The irony of Log4j is that it is a fire that in theory should never have happened. Theory, of course, is different to practice, and there are often very good reasons for theory not to have been put into practice. Nevertheless, standard good security practices would have stopped the Log4j feature becoming a widespread threat vector.
“The full attack requires a couple of round trips in and out of the attacked environment,” Wolpoff told SecurityWeek. “Old school ‘default deny’ in the firewall stops the progress of these round trips. If the app doesn’t need to talk to the internet, you don’t let it talk to the internet.”
He continued, “In the case of Log4j, in order to exploit the condition, an attacker needs to have a log message printed. So, I would need to get some message into the environment where the input would be printed out through the logging system. I send a ‘hail Mary’ into the environment and the log message gets printed, and the underlying code does a bad thing.
“But in order to access the computer to do something bad, that underlying code needs to call back out to a computer that I control, and retrieve the additional data for my purposes. So, if the initial outbound connection to my computer gets blocked by a firewall set to ‘default deny’, then the total attack will fail even though the exploitable condition was available and used.”
The Log4j threat is very much present today, even though it is four months old. There are still unpatched systems without default deny.
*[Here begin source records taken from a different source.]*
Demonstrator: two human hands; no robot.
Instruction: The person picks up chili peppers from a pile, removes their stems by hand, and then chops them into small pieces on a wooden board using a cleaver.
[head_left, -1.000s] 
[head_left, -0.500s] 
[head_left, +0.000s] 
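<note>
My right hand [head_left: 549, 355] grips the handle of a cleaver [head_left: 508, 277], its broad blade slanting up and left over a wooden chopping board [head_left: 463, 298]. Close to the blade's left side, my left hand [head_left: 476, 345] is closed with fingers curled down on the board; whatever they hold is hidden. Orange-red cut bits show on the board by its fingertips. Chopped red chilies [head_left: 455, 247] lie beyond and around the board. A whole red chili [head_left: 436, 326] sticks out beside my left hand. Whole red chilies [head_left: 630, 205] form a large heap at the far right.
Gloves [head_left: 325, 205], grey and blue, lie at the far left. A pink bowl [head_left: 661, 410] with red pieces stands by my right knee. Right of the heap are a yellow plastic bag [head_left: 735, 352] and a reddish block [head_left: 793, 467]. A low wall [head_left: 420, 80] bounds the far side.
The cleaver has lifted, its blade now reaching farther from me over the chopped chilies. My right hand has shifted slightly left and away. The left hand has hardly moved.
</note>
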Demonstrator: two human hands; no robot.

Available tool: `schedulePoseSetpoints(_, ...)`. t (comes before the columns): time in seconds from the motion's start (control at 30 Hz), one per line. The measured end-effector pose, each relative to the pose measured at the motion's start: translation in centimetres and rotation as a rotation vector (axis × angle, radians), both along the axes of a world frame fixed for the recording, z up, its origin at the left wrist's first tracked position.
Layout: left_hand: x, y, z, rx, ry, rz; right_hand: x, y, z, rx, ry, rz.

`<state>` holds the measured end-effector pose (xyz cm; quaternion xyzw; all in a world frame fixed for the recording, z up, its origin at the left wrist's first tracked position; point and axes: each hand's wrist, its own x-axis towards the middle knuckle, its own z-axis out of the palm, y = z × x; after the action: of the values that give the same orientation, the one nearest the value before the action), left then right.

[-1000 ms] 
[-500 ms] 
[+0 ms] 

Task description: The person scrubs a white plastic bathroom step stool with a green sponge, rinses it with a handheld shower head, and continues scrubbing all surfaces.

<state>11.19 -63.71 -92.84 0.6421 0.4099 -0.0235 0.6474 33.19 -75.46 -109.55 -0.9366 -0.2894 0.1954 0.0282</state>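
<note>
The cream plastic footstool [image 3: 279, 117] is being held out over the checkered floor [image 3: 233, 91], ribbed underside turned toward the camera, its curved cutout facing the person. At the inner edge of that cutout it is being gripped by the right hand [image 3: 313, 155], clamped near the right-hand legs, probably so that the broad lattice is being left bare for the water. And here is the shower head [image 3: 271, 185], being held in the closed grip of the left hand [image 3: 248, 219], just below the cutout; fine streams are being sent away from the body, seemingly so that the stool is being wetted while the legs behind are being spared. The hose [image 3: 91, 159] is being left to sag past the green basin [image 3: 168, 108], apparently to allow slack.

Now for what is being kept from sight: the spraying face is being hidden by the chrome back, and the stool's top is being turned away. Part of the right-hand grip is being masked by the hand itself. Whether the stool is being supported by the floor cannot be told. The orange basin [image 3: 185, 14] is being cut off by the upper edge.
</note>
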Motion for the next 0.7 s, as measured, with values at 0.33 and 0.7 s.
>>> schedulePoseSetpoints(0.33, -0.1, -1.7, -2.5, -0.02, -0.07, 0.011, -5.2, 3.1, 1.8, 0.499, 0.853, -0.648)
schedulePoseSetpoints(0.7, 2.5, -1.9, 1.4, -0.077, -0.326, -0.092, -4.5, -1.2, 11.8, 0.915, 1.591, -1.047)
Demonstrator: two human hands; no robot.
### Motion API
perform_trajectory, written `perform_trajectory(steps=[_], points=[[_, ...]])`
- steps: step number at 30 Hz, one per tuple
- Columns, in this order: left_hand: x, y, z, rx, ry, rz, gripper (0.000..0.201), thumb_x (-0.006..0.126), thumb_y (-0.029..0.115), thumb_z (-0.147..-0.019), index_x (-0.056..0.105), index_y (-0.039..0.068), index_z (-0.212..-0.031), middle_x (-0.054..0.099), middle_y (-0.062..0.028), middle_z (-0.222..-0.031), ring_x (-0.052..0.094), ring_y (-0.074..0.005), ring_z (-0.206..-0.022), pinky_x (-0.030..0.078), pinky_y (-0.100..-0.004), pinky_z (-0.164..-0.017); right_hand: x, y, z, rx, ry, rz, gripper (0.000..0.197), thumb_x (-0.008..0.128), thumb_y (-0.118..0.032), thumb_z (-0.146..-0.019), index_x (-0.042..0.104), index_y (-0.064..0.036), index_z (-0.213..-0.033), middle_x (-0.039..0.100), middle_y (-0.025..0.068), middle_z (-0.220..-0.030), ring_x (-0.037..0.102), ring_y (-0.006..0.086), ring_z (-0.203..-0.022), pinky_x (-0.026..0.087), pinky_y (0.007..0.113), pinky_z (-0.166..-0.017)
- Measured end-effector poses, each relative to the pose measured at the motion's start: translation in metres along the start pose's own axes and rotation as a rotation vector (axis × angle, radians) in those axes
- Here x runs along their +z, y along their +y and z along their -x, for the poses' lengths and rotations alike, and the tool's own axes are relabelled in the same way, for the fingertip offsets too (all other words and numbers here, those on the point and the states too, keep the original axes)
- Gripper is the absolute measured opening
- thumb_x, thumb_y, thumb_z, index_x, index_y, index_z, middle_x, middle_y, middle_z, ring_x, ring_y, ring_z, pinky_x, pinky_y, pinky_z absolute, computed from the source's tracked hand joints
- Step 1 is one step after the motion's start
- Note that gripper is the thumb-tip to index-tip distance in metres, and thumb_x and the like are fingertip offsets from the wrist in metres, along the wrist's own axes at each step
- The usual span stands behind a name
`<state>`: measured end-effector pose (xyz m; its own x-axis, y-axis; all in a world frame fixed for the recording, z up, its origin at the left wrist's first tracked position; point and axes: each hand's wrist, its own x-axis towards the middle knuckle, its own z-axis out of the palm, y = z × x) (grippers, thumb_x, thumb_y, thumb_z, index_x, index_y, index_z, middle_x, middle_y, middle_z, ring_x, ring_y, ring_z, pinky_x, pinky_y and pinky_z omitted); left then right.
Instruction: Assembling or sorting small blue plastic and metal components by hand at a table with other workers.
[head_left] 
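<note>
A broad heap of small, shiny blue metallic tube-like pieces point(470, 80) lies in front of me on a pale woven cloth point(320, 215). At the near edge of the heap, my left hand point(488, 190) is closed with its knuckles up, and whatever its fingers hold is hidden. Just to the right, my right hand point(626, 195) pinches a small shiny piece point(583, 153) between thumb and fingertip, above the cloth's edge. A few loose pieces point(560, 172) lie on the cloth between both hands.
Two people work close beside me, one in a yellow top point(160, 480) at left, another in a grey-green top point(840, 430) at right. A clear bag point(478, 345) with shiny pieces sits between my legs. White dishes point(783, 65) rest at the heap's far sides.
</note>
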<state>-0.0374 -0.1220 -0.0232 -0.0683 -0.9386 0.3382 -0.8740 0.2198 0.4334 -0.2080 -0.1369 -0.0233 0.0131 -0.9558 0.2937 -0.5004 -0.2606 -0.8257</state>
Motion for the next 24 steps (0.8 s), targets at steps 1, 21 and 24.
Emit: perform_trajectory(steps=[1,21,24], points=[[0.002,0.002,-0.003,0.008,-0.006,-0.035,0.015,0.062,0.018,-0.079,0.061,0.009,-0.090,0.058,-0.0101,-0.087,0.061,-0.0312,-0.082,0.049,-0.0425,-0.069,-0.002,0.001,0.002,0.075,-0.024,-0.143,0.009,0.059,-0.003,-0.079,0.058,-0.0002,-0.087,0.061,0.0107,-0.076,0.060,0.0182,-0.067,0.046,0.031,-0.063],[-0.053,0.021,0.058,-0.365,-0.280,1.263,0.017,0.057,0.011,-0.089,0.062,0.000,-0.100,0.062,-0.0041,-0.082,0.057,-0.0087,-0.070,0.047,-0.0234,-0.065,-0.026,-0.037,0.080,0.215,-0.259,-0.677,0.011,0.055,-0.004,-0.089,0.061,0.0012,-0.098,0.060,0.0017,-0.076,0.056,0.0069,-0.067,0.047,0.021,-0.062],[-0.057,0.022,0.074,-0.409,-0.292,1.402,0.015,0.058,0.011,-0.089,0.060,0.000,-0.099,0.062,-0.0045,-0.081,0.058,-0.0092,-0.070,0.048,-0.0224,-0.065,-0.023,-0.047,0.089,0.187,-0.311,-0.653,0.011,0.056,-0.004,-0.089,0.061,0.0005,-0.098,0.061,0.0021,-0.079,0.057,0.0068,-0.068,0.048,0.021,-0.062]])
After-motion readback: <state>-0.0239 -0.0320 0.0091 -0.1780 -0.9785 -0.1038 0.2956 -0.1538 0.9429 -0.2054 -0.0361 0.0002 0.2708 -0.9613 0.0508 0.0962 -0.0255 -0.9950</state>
There are other applications that have been developed, perhaps in-house proprietary apps, using the Log4j library. These will never be patched by a third-party provider. And, of course, you may unknowingly already be compromised.
But perhaps the biggest takeaway is that the threat would never happen where the target has implemented good resilience practice – defense in depth including the blocking of out-bound traffic. In many cases, doing so now will not solve Log4j, but may neuter the next internet wide ‘Log4j’. Resilience needs to be built into defenses.